Finally, my final chapter! This is an interesting one, I learned quite a bit from here, though I think each of the major features deserved its own chapter instead of a section.

So, advanced crystal here is comprised of-

  1. Macros
  2. Concurrency
  3. C-binding and
  4. Database Access

First, let’s check out Marco. I remember teaching Macro to a Django Developer colleague through Django templating language. It was very effectively communicated I believe. I was happy to see Crystal being much closed to the Django Template syntax than Clojure (my only macro example back then). It has {{}} and {% for <loop> %}...{% end %}. I think the chapter does great in explaning macros both in terms of what they are and how they are implemented in Crystal. method_missing, inherited, extended and included are hook-ish Macro-s that you can define to metaprogram on specific events (i.e. what happens when a method is missing? A subclass is defined? etc). I only tried out method_missing on playground, rest will follow. But it does seem straight forward.
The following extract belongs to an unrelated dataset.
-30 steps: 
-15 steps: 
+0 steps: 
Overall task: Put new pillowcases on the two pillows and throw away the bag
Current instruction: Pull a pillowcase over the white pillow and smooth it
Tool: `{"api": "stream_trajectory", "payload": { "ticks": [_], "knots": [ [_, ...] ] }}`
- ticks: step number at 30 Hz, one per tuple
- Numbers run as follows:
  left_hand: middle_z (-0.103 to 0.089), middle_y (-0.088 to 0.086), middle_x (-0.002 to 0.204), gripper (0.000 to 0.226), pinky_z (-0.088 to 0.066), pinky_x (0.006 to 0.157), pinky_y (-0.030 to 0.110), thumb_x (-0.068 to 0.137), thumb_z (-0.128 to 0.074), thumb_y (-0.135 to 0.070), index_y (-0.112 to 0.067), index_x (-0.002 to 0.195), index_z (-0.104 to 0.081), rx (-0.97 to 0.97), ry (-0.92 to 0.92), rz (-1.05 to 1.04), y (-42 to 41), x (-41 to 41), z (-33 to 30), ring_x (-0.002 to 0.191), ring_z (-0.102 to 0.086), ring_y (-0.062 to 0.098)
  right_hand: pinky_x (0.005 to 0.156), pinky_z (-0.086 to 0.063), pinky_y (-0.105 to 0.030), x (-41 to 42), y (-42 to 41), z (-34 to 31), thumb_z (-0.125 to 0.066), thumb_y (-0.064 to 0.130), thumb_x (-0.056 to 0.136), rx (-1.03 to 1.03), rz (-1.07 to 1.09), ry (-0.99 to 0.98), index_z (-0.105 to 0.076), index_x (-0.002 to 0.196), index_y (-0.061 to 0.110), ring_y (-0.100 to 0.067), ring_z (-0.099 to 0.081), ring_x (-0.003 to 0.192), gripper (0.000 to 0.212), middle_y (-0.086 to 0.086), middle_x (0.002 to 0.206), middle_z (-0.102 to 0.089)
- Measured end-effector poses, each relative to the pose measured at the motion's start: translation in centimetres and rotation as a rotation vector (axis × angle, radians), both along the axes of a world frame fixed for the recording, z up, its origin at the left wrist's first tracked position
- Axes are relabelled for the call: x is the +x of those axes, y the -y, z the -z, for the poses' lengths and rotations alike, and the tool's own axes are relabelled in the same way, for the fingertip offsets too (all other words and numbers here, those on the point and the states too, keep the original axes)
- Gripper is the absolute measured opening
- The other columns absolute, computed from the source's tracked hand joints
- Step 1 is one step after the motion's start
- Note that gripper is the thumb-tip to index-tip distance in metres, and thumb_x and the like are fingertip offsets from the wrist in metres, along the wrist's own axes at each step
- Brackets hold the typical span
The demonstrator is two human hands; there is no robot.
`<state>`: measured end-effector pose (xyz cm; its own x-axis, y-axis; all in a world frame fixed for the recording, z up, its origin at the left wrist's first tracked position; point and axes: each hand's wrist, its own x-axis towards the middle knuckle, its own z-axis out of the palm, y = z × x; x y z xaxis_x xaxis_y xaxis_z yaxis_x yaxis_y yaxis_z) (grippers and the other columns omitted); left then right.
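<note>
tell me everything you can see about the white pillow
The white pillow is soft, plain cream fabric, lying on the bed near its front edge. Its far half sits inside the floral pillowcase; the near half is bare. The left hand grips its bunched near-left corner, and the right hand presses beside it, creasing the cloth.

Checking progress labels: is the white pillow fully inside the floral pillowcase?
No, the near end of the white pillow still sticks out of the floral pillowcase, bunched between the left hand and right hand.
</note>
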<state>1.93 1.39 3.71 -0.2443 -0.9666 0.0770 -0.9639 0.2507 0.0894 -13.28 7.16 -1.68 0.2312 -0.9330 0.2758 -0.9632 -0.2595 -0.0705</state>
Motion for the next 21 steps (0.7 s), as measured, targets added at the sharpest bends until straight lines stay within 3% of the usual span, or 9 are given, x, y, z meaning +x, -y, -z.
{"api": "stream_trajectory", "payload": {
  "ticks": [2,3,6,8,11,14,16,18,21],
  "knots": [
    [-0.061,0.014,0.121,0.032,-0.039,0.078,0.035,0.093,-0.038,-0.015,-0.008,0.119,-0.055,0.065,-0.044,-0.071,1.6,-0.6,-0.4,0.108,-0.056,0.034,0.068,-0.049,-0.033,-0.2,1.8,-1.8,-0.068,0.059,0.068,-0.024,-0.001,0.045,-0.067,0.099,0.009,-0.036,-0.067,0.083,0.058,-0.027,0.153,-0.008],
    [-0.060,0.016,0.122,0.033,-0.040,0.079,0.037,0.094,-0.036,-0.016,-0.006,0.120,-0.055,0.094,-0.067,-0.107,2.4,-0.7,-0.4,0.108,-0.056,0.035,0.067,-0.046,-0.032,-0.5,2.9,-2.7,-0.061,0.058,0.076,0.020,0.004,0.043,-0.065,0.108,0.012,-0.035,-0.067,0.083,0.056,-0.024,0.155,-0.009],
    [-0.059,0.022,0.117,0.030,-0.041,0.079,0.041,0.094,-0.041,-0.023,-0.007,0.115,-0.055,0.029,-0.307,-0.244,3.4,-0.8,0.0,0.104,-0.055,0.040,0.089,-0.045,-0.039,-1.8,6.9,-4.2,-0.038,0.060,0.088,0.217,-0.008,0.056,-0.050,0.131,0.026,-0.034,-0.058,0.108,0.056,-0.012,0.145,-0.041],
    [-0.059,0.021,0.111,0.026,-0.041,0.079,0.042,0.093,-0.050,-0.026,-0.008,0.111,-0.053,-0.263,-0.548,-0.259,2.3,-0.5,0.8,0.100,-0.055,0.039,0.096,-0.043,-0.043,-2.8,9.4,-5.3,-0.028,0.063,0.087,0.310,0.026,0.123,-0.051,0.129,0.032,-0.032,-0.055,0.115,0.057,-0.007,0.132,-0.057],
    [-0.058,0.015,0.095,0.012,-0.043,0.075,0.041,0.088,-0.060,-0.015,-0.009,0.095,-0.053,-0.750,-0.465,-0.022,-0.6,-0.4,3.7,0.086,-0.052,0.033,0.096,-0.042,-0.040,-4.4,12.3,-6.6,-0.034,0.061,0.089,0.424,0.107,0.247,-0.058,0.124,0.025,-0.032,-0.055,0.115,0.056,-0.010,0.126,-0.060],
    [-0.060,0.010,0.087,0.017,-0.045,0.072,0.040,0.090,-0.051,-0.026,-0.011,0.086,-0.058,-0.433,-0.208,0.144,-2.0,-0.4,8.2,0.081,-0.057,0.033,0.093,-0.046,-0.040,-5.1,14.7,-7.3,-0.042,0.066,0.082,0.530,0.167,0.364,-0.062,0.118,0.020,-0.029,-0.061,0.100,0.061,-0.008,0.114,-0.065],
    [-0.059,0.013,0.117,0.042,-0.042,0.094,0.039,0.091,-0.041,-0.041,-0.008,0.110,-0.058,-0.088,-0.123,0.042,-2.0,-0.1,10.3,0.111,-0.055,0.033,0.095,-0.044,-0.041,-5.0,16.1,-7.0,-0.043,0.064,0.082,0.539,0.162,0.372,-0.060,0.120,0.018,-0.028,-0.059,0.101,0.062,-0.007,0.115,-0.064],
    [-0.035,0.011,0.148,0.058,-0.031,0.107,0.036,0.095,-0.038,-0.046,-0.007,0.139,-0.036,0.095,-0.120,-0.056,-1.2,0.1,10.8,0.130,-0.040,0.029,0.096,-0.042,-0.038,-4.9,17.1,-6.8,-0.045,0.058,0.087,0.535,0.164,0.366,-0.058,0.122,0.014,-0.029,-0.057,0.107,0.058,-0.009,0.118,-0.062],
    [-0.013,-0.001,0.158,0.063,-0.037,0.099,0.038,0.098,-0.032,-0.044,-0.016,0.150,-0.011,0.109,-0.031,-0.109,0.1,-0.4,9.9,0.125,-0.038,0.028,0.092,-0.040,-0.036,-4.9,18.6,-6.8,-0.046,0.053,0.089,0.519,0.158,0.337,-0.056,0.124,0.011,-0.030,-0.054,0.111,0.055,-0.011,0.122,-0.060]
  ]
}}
Next comes C binding. This too looks quite simple in Crystal (compared to any other language I used). I got introduced to “annotations”, “lib” and “fun” syntaxes! I don’t recall having seen them described earlier. Anyways, upon visual inspection- lib is grouping of C libraries and fun inside a lib is a signature by signature mapping of same named C functions (More new syntaxes: * at the end for pointers that were introduced in this chapter). Annotations would map the C library with the following lib block. After this setup is made, we’re pretty much back to Crystal-land calling the FUNctions.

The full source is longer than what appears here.